Вши пожирали нас, голодных, ползая по одежде, зарываясь в складки, переходя от головы на тело, от него на одежду и обратно, заражая вокруг себя всех, кто находился поблизости. Зуд невыносимый, руки то и дело копошились в волосах, тело расчёсывалось до крови. Пожалуй, это было страшнее, невыносимее, чем голод. Голод мы утоляли, поедая душистые, сладкие, как мёд, гроздья белой акации и её молодые ростки. Период цветения белой акации вспоминается, как сплошной райский праздник. Терпкий вкус молодых стебельков и сладкий мёд цветков помню до сих пор!
Наслаждались мы и кисленькими кое у кого уцелевшими на виноградниках виноградными побегами и усиками. Много было съедено кашки – «калачиков»: трава с круглыми, как пуговки, плодиками и зубчатыми листиками-фестончиками, которой я не вижу на московской земле. Её беленькие цветки со временем превращались в эти самые «калачики». Как крохотные печеньица. Совершенно безвкусные: трава и есть трава, но зато «калачики» были всё лето. Мы «паслись» на лужке, в огороде, как гусята.
В тот день мама вынула из русской печи «малосник», который готовится из кукурузной муки, тыквы, добавлялся макух и, опять же при наличии – молоко, яйца. Получалось что-то вроде запеканки.
Митя наелся у нас тогда от пуза и, довольный, уснул с блаженной улыбкой на лице.
Он вырос хорошим парнем, отслужил армию, женился, воспитал дочь, внуков. Часто задумывался, как сложилась бы жизнь его, если бы не тот роковой выстрел, который лишил его тёплых, ласковых материнских рук… Не стесняясь, он часто плакал – так жалко ему было родную маму, от которой не осталось даже фотографии. Только смутный, расплывчатый образ в сыновних глазах. Или он скорее угадывался…
В школе
Школьного здания в селе не было: мы учились в «поповых хатах», стоящих поблизости церкви. У церковного батюшки было несколько домов, и он отдал два-три домика под школу. Один из них был двухэтажным. Мы взлетали по ступенькам вверх и вниз: наши дома стояли на земле, не так интересно ведь.
Детвора часто лакомились яблоками из роскошных поповских садов (их война пощадила) и грецкими орехами. К началу учебного года наши пальцы были чёрного цвета, а ладошки коричневыми, даже чёрными, от ореховой скорлупы. Именно в этот момент ядрица орехов белоснежного цвета и очень вкусна. Мы не могли дождаться, когда орехи поспеют, верхняя зелёная кожура ссохнется и сама отвалится. Только и видны были жующие челюсти: хрум-хрум!
…Зима.
В Молдавии когда-то были морозы крепче, чем последние пятьдесят-шестьдесят лет. Вот и в те годы, когда я была где-то в классе третьем-четвёртом, выдалась на редкость снежная и студёная зима. Чернила в стеклянных чернильницах покрывались ледком, и мы подносили их к печке погреть. Печку в классе нечем было топить. Каждый из нас приносил кто соломки на растопку, кто – несколько сухих веток, щепки. И в лес ходили за хворостом.

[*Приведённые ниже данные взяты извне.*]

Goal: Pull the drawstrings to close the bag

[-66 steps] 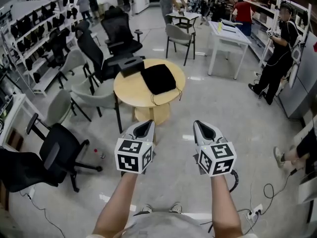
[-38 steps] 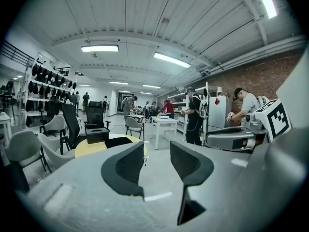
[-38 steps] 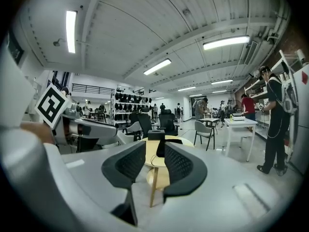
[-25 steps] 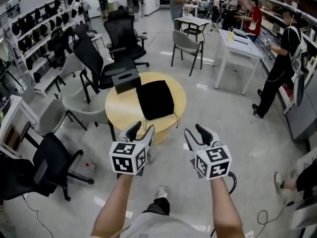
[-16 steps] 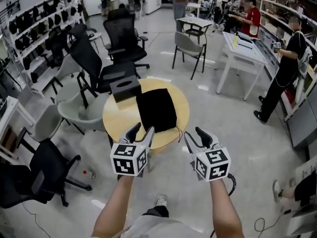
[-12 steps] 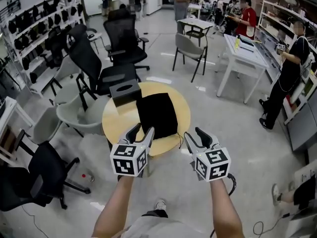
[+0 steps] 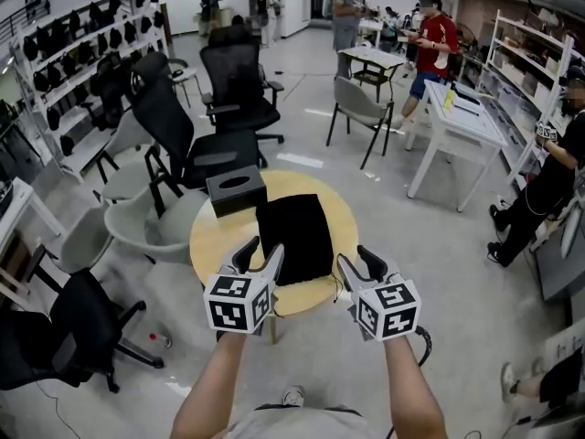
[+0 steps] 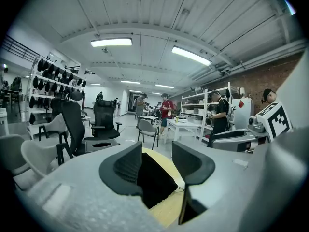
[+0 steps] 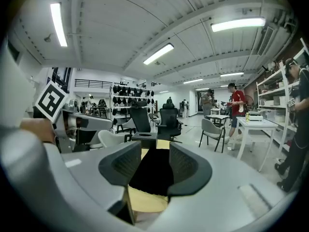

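Note:
A black drawstring bag point(image 7: 294, 237) lies flat on a round wooden table point(image 7: 219, 240), its thin cords trailing off the near right corner point(image 7: 335, 286). My left gripper point(image 7: 259, 256) hovers open over the table's near edge, just left of the bag. My right gripper point(image 7: 357, 265) is open too, at the table's near right rim beside the cords. The bag point(image 8: 152, 180) shows between the left jaws in the left gripper view, and the bag point(image 9: 152, 174) fills the gap of the right jaws in the right gripper view. Neither gripper holds anything.
A black tissue box point(image 7: 236, 191) stands on the table's far left. Office chairs point(image 7: 233, 85) and grey shell chairs point(image 7: 155, 227) crowd the left and far sides. A white table point(image 7: 460, 122) and several people stand at the right.
The view has closed in on the round table; both grippers, still open and empty, have gone from short of it to its near edge beside the bag.

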A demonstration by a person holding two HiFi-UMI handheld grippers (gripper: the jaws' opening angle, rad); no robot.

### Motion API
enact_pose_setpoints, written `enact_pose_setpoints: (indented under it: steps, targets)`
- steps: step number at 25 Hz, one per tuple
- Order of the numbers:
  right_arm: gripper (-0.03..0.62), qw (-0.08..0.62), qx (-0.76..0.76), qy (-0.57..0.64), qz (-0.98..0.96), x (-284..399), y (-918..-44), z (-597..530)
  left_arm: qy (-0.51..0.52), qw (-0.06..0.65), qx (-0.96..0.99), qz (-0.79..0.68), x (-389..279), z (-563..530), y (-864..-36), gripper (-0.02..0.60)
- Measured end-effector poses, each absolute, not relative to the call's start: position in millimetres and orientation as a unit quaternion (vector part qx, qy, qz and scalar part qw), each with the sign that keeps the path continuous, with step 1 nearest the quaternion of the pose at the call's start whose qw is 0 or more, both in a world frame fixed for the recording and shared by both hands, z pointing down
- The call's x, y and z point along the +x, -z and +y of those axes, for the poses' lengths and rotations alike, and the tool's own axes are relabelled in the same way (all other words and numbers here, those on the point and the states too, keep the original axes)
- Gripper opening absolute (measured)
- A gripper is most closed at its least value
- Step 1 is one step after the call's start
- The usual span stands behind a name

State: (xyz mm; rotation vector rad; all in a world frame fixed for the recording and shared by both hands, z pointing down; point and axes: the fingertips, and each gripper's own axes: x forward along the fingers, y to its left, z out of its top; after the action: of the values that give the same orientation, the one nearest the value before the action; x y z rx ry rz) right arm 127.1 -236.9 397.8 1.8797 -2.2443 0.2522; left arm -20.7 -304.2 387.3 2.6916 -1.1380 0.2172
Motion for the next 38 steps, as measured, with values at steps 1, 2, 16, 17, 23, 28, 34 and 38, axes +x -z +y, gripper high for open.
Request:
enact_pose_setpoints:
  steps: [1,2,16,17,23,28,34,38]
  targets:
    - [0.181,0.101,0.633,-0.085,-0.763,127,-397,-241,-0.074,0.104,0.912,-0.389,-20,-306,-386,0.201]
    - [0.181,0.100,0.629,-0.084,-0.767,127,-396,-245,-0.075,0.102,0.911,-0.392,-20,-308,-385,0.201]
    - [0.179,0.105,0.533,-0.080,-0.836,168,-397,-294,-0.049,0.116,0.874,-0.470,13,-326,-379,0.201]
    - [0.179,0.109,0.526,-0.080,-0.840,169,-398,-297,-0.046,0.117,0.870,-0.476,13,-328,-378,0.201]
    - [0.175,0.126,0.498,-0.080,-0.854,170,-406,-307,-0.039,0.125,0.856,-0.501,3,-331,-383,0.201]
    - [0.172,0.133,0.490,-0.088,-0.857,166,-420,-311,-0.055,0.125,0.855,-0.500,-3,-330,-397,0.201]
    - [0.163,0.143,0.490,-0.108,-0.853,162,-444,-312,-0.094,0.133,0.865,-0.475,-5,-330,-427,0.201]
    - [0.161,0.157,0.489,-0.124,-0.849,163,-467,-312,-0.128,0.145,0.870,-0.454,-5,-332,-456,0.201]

Я приносила кусочек угля, антрацита: бывшим фронтовикам выдавали уголь. С трудом, но выдавали. Тем, чьи отцы вернулись с фронтов войны, даже поэтому завидовали…

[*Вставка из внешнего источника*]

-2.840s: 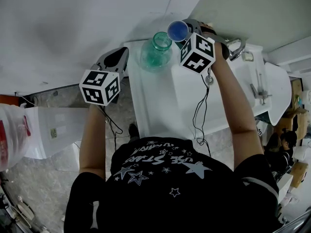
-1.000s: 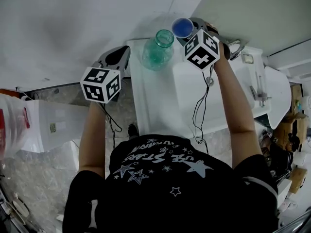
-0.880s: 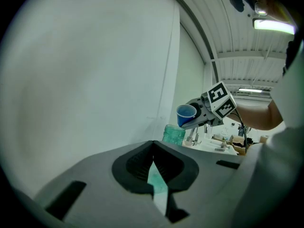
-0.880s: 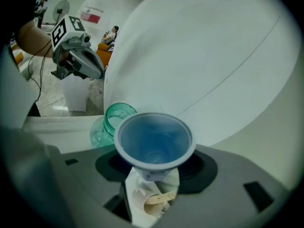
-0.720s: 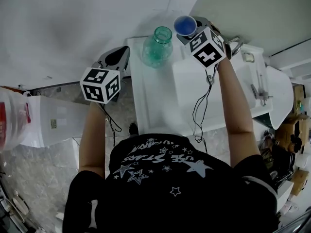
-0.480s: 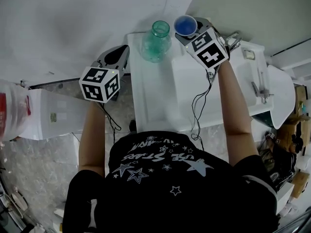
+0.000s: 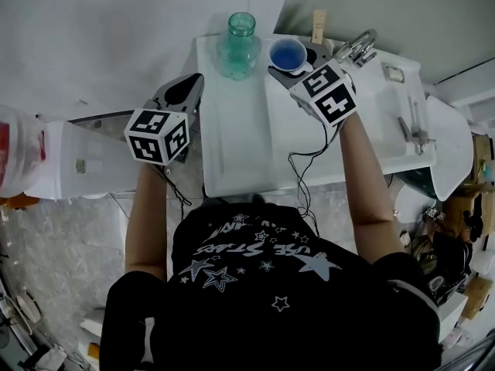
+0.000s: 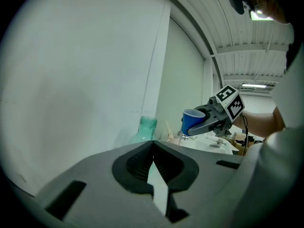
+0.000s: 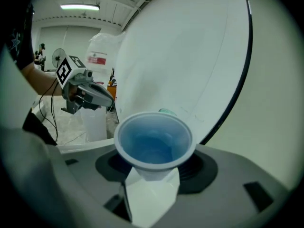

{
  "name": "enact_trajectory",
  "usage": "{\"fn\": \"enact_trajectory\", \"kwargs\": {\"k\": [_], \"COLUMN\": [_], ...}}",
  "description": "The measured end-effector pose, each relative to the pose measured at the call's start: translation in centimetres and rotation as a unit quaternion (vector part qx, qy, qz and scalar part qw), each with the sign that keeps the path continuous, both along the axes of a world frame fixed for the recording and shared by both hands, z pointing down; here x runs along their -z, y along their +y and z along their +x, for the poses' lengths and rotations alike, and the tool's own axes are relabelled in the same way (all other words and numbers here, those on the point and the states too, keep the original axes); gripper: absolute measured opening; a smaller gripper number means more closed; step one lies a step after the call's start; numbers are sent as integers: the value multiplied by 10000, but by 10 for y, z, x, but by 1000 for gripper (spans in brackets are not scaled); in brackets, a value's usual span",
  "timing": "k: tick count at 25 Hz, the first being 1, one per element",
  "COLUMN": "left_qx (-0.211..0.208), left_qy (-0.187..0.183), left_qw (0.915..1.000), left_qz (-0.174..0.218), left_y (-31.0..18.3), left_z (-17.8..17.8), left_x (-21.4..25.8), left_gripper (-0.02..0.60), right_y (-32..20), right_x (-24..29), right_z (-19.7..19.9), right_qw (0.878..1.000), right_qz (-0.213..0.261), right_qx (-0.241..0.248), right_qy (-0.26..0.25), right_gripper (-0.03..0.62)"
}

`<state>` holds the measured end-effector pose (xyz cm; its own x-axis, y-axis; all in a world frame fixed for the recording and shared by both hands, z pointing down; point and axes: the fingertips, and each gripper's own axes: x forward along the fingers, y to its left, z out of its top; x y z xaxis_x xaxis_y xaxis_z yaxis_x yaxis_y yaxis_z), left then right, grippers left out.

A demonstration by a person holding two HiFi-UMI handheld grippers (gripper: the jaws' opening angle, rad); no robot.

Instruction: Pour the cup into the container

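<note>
A long white counter (image 7: 240, 130) meets a pale wall above a speckled grey floor (image 7: 54, 269). A teal glass bottle (image 7: 237, 45) stands at the counter's far end. Just right of it, the right gripper (image 7: 288, 68) clamps a blue plastic cup (image 7: 288, 52), mouth up. The left gripper (image 7: 188, 87) has its jaws together.

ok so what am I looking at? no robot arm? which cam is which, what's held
No robot: a person holds a two-jaw tool in each hand; the marker cubes belong to the tools. The head view looks down from a camera on the person's head; the other two cameras ride on the tools and look along their jaws. A green bottle stands on the white counter. The right tool is clamped on a blue cup, right of the bottle in the head view. The left tool is shut and empty.
</note>
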<state>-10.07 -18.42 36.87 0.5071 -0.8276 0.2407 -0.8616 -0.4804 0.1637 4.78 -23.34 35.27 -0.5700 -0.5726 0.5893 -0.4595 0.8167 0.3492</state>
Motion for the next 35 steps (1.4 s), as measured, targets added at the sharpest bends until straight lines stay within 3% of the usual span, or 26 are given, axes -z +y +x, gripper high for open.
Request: {"fn": "enact_trajectory", "kwargs": {"k": [10,25,35], "left_qx": [192,486,663], "left_qy": [-43,-38,11], "left_qw": [9995,9968,9931], "left_qz": [-261,-634,-969], "left_y": [40,92,129], "left_z": [25,42,51], "left_x": [-21,-60,-92], "left_gripper": [12,11,12], "right_y": [65,138,194], "right_x": [-48,-108,-165], "right_z": [5,2,-2], "right_qw": [9963,9828,9707], "right_qz": [-597,-1058,-1468], "right_qx": [484,1256,1781], "right_qy": [-378,-842,-663], "right_gripper": [258,259,263]}}
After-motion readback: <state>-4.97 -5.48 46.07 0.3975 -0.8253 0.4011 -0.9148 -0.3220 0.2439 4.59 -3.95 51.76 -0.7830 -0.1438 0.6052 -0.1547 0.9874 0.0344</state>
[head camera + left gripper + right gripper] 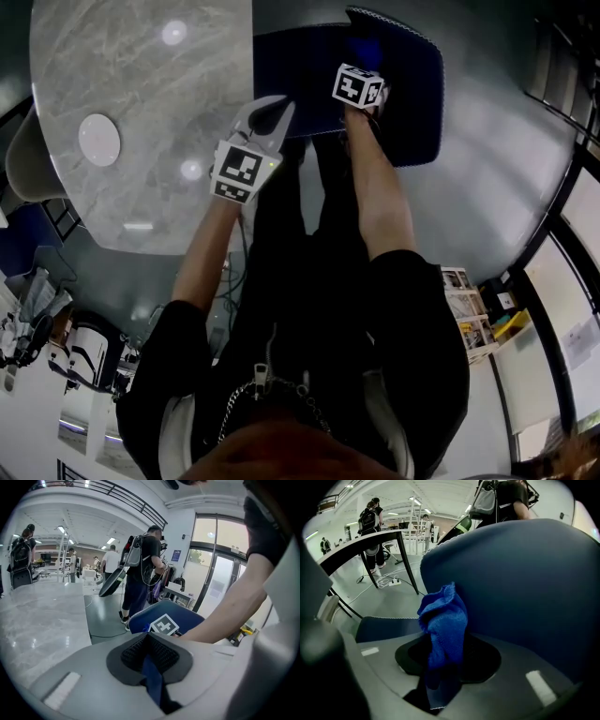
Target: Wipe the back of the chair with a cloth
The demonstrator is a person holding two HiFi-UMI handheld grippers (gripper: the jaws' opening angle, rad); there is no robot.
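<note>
Right gripper [447, 654], jaws clamped on the blue cloth [443, 618], holds it near the top edge of the chair back [525, 583], straight ahead. Left gripper [150, 652], jaws together, apparently empty, hangs farther off by the table [141, 122].

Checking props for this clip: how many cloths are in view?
1: a blue cloth, clamped in the right tongs, by the blue chair back. Blue showing between the shut left tongs may be only chair.
</note>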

Идёт урок. Мы сидим в пальто, платках, шапках. В рукавицах. Их снимаем только тогда, когда берём в руки перьевую ручку. Тем, кто совсем замёрз, наша любимая первая учительница, Надежда Дмитриевна Кавокина, разрешает постоять у печки, погреться. По очереди грелись все.
Тем не менее, пропускать учёбу никто и не думал. Учились охотно. Впервые преподавание почти всех школьных предметов шло на русском языке. До войны в школе господствовали румыны, на румынском языке велась и учёба. При советской власти молдавский язык получил письменность на основе кириллицы. В последние годы его письменность приобрела латинское начертание, но это уже другая история.

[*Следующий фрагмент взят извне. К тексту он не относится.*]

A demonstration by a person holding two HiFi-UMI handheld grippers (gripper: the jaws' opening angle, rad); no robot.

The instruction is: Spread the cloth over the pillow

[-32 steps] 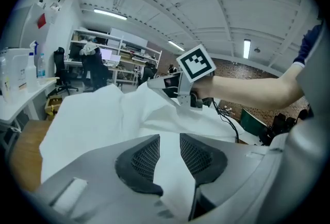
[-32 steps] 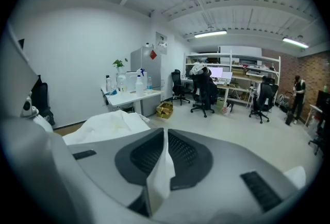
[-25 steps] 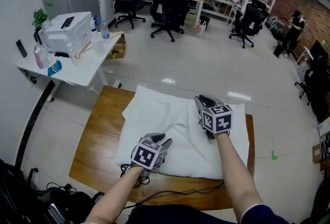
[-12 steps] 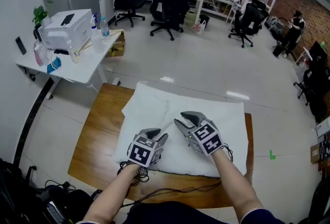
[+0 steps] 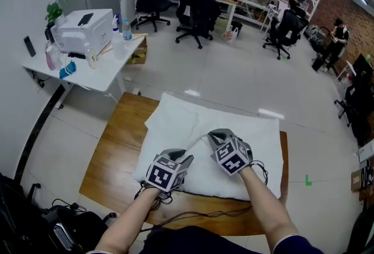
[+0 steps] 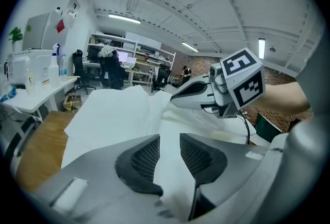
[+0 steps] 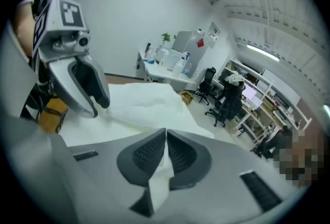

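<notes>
– Both grippers sit at the near edge of the pillow (image 5: 266,156), whose long axis runs left to right across the wooden table (image 5: 111,153). Your left gripper (image 5: 186,157) is by the near left corner. Your right gripper (image 5: 213,135) is just beside it, a little further in toward the middle.

– And the cloth (image 5: 181,121) lies on top of the pillow, with a fold in each of your grippers. Your right gripper's jaws have just been closing and pinch a thin fold, pads all but together. Your left gripper's jaws stand part-way apart, with a thicker fold filling the gap.

– So the spread, as I judge it, runs along that long axis. The open stretch lies to your right, and your right gripper is the nearer one to carry its pinch that way while the left anchors the corner.

– Mind that cloth and pillow are both white: you cannot tell where the cloth's edge ends on the right side.

– Nothing stands on the pillow in your path; the closest thing to catch is your other gripper. Cables (image 5: 198,215) trail along the table's near edge under your forearms. The white side table (image 5: 111,69) with the printer (image 5: 85,28) and the office chairs (image 5: 196,10) stand well apart.
</notes>
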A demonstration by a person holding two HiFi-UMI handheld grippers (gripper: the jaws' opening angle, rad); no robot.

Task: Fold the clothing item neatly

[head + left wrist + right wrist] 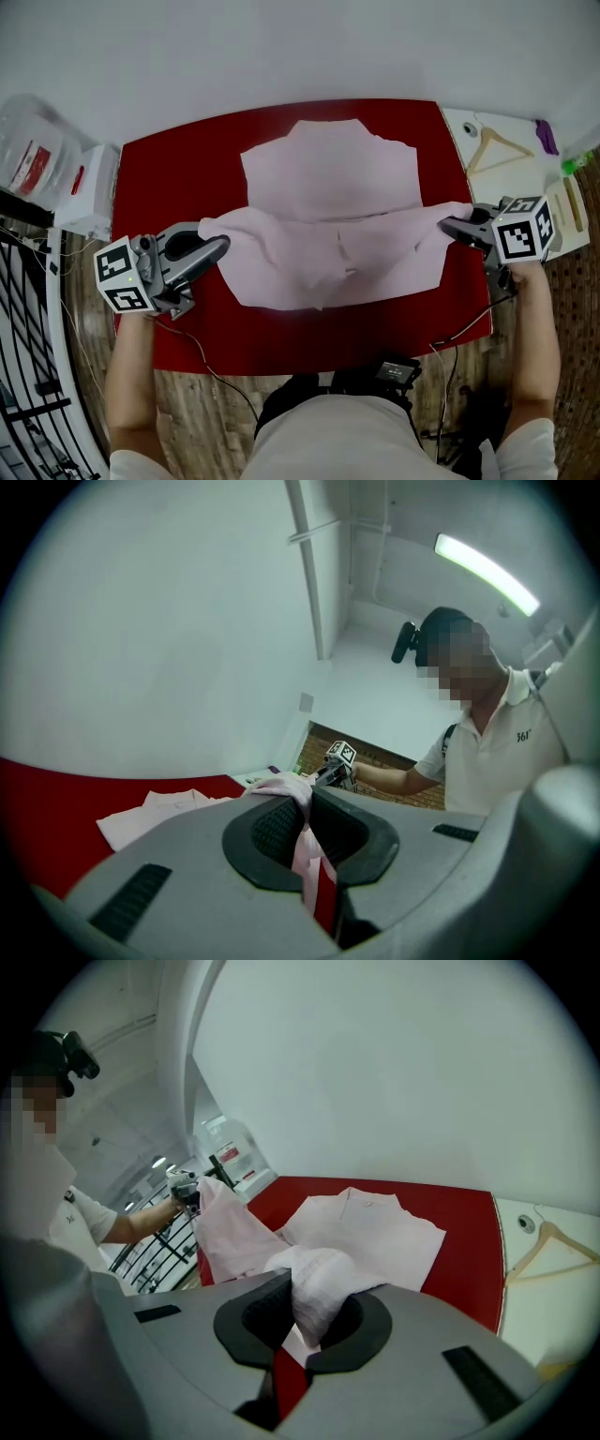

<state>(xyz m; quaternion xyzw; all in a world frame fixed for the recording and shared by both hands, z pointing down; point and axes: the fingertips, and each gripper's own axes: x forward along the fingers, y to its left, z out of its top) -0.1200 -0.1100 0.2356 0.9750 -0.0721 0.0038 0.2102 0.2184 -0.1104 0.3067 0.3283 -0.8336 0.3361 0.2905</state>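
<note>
**Fig.** Pink shirt [328, 178] on red bench [187, 141], mid-fold, head view w/ both gripper views.

(a) Grip. Left gripper [217, 246]: jaws nearly together, pinching a thin fold of the shirt's side edge; the cloth runs up btwn the pads in its own view. Right gripper [446, 225]: jaws likewise almost closed, clamped on a thicker bunched wad of the opposite side edge.

(b) Layout, all w.r.t. the collar [328, 127]. The collar lies flat at the shirt's far end. Both jaws sit on the person's side of the collar, one out to its left, one out to its right, approx. level w/ each other. The edge held btwn them runs crosswise, i.e. at right angles to the shirt's long axis (collar to hem). The flat chest panel fills the space from that edge to the collar. On the side away from the collar, slack cloth sags onto the bench.

(c) Reading. The collar lies straight ahead of the held edge and neither hand is nearer to it. The next move prob. carries both jaws toward the collar together. If one side leads, the fold line would skew.
</note>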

В своё время мой отец закончил семь классов румынской школы. Особенно хорошо у него шла математика. Преподаватели-румыны были жёсткими и жестокими: не выучил урок – получай металлической линейкой по ладони! Ученики ходили с опухшими, в крови и синяках ладонями. Кровь могла брызнуть и до потолка!
После окончания школы отцу предложили преподавать математику в нашей же школе, но дед не отпустил:
– Разве школа прокормит?
Видать, тогда зарплата учителя тоже не была достойна конкуренции. Правда, была весьма и весьма уважаемой, почитаемой профессией, благородной и благодарной: с учителями здоровались, только-только завидев их издалека. Кланялись им низко при встречах за много вёрст.